:: EXERCISE INSTRUCTIONS ::
The data should be transcribed in its entirety, word for word.

:: GIVEN DATA ::
——

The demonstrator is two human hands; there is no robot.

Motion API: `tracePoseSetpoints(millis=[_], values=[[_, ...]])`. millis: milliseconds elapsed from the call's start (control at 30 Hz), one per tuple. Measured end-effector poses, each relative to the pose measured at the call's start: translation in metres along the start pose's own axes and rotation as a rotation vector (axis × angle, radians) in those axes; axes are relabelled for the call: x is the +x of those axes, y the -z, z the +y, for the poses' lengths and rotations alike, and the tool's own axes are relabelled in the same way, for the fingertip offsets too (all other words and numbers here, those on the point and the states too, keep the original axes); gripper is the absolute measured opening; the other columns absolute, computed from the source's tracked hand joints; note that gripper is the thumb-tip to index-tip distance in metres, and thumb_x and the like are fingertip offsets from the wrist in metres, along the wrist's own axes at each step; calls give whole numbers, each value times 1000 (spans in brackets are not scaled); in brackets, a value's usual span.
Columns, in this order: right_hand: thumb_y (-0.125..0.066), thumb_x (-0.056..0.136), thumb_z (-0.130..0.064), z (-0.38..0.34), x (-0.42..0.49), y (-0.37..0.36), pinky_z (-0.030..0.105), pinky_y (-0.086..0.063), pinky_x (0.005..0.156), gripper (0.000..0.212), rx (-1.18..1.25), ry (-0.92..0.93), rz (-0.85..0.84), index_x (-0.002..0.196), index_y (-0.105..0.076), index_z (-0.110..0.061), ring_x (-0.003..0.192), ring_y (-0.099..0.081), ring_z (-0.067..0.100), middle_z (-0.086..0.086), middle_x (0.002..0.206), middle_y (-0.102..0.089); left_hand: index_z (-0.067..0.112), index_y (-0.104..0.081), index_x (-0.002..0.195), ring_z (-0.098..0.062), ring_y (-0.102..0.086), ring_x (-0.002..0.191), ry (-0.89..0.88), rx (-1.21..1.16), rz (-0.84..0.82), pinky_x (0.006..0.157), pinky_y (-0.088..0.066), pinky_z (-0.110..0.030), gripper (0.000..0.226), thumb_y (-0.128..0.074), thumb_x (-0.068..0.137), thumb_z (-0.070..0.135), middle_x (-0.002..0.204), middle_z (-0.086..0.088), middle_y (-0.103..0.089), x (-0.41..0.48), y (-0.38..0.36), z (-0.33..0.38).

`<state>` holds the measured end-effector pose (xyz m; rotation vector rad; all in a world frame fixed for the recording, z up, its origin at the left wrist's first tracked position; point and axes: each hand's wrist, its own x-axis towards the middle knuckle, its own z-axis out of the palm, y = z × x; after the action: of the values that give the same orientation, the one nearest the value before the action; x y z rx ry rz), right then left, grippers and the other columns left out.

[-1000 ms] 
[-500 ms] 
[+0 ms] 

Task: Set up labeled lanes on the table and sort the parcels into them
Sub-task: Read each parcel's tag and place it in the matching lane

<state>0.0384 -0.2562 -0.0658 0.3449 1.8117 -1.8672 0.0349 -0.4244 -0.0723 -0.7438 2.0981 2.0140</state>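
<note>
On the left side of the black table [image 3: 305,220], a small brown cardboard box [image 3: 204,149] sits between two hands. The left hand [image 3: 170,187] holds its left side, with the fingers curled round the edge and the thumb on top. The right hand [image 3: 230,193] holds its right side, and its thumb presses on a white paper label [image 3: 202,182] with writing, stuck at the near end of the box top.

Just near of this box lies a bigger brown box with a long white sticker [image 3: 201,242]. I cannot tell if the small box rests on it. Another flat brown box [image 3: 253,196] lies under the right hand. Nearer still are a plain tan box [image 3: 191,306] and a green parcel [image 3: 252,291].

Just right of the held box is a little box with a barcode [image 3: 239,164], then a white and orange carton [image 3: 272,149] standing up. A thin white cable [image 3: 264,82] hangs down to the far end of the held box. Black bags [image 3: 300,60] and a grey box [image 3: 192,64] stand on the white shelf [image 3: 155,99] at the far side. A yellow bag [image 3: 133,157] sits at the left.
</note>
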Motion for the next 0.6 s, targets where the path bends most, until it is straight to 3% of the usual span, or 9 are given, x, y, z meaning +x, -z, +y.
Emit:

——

:: RESPONSE TO THE EXERCISE ::
The demonstrator is two human hands; there is no robot.

Motion API: `tracePoseSetpoints(millis=[_], values=[[_, ...]])`. millis: milliseconds elapsed from the call's start (control at 30 Hz), one per tuple. Measured end-effector poses, each relative to the pose measured at the call's start: translation in metres along the start pose's own axes and rotation as a rotation vector (axis × angle, radians) in those axes; axes are relabelled for the call: x is the +x of those axes, y the -z, z the +y, for the poses' lengths and rotations alike, and the tool's own axes are relabelled in the same way, for the fingertip offsets too (all other words and numbers here, those on the point and the states too, keep the original axes); gripper is the absolute measured opening; the other columns absolute, computed from the source's tracked hand joints; note that gripper is the thumb-tip to index-tip distance in metres, and thumb_x and the like are fingertip offsets from the wrist in metres, along the wrist's own axes at each step; calls give whole numbers, each value times 1000 (spans in brackets are not scaled); in brackets, a value's usual span.
Columns, in this order: right_hand: thumb_y (-0.125..0.066), thumb_x (-0.056..0.136), thumb_z (-0.130..0.064), z (-0.38..0.34), x (-0.42..0.49), y (-0.37..0.36), pinky_z (-0.030..0.105), pinky_y (-0.086..0.063), pinky_x (0.005..0.156), gripper (0.000..0.212), rx (-1.18..1.25), ry (-0.92..0.93), rz (-0.85..0.84), index_x (-0.002..0.196), index_y (-0.105..0.076), index_z (-0.110..0.061), ring_x (-0.003..0.192), ring_y (-0.099..0.081), ring_z (-0.067..0.100), middle_z (-0.086..0.086), middle_x (0.002..0.206), middle_y (-0.102..0.089); left_hand: index_z (-0.067..0.112), index_y (-0.104..0.081), index_x (-0.002..0.195), ring_z (-0.098..0.062), ring_y (-0.102..0.086), ring_x (-0.002..0.191), ry (-0.89..0.88), rx (-1.21..1.16), rz (-0.84..0.82), pinky_x (0.006..0.157), pinky_y (-0.088..0.066), pinky_z (-0.110..0.030), gripper (0.000..0.226), thumb_y (-0.128..0.074), thumb_x (-0.068..0.137), thumb_z (-0.070..0.135), middle_x (-0.002..0.204), middle_z (-0.086..0.088), middle_y (-0.103..0.089), x (-0.41..0.48), y (-0.38..0.36), z (-0.33..0.38).

`<state>` holds the measured end-effector pose (xyz m; rotation vector rad; all in a world frame fixed for the recording, z up, its origin at the left wrist's first tracked position; point and axes: each hand's wrist, its own x-axis towards the middle knuckle, its own z-axis out of the palm, y = z × x; after the action: of the values that give the same orientation, the one nearest the value before the action; x y z rx ry rz), right then left, grippers and the other columns left out.

[-1000 ms] 
[-500 ms] 
[+0 ms] 

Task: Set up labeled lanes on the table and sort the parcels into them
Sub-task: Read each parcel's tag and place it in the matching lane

<state>0.0384 -0.2562 -0.0658 0.3449 1.8117 -1.8672 0.0349 -0.4244 -0.0723 -0.7438 2.0981 2.0140</state>
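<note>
On the left side of the black table [image 3: 305,220], a small brown cardboard box [image 3: 204,149] sits between two hands. The left hand [image 3: 170,187] holds its left side, with the fingers curled round the edge and the thumb on top. The right hand [image 3: 230,193] holds its right side, and its thumb presses on a white paper label [image 3: 202,182] with writing, stuck at the near end of the box top.

Just near of this box lies a bigger brown box with a long white sticker [image 3: 201,242]. I cannot tell if the small box rests on it. Another flat brown box [image 3: 253,196] lies under the right hand. Nearer still are a plain tan box [image 3: 191,306] and a green parcel [image 3: 252,291].

Just right of the held box is a little box with a barcode [image 3: 239,164], then a white and orange carton [image 3: 272,149] standing up. A thin white cable [image 3: 264,82] hangs down to the far end of the held box. Black bags [image 3: 300,60] and a grey box [image 3: 192,64] stand on the white shelf [image 3: 155,99] at the far side. A yellow bag [image 3: 133,157] sits at the left.
</note>
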Motion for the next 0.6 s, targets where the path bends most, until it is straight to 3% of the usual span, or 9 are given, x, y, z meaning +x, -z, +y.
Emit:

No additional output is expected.